Extracted data entries:
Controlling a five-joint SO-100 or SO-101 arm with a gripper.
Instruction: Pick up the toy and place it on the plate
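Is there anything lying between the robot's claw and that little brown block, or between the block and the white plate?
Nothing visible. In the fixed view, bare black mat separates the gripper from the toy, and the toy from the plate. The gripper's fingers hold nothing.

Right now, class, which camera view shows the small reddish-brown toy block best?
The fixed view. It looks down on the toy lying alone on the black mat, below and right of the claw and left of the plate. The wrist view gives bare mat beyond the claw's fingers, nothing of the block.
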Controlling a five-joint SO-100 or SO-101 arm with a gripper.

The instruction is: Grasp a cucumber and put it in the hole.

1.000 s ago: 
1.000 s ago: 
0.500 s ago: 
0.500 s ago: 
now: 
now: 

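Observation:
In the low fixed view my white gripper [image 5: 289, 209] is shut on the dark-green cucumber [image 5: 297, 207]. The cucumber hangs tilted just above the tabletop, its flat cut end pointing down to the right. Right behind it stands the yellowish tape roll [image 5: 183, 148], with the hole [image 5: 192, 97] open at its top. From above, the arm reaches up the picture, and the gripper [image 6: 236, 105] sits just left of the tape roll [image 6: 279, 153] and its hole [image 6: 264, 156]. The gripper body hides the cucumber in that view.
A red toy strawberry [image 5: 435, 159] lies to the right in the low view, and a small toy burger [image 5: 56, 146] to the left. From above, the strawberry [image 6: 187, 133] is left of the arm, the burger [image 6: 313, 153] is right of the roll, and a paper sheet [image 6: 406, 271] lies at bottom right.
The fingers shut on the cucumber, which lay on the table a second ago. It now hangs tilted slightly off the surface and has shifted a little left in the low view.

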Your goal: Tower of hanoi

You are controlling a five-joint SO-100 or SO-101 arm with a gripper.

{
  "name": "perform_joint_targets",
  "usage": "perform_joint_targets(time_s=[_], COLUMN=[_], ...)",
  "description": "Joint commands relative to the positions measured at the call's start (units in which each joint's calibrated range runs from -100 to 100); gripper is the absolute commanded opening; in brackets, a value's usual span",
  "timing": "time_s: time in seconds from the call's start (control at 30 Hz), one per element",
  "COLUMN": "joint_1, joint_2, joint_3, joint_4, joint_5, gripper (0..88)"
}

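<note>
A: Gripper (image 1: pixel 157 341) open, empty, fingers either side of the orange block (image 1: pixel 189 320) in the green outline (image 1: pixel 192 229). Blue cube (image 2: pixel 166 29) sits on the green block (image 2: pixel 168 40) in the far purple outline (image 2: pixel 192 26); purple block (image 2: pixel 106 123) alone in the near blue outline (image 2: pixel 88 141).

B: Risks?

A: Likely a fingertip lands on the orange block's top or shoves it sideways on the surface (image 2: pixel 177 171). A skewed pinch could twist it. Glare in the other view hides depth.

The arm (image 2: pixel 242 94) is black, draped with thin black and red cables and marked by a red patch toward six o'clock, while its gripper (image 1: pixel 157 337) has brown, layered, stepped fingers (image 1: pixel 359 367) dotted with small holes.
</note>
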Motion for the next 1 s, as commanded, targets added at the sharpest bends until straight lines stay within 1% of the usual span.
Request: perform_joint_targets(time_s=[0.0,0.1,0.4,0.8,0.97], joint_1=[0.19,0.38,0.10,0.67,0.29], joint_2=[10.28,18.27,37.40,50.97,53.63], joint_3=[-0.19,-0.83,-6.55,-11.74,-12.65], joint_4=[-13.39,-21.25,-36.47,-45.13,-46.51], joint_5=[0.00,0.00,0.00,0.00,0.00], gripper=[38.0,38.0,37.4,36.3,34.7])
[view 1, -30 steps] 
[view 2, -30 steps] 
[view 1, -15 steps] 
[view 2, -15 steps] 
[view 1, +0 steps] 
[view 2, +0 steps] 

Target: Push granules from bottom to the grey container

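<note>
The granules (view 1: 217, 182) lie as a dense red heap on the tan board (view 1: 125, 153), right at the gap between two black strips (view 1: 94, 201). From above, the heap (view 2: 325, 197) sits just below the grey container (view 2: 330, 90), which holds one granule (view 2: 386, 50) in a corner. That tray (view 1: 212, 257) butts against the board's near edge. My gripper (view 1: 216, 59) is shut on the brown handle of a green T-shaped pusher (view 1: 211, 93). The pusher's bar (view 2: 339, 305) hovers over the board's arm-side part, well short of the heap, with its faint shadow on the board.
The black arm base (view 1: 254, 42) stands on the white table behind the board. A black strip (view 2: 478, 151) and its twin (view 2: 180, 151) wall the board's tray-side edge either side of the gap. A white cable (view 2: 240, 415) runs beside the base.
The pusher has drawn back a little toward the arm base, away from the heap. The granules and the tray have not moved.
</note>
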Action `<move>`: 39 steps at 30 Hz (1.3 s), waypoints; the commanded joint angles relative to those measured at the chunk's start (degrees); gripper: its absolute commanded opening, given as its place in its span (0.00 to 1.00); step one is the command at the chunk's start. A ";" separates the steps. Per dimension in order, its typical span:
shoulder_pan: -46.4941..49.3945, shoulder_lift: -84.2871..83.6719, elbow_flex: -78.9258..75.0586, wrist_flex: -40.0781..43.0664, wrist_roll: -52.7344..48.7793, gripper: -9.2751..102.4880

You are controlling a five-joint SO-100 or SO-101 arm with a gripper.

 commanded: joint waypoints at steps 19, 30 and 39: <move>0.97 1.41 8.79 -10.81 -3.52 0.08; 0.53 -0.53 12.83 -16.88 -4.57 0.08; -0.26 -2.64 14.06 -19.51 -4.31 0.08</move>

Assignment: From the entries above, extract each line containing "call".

Result:
  "description": "Joint commands relative to the positions measured at the call's start (units in which each joint's calibrated range runs from -100 to 100); gripper is the absolute commanded opening; in brackets, a value's usual span",
  "timing": "time_s: time in seconds from the call's start (control at 30 Hz), one per element",

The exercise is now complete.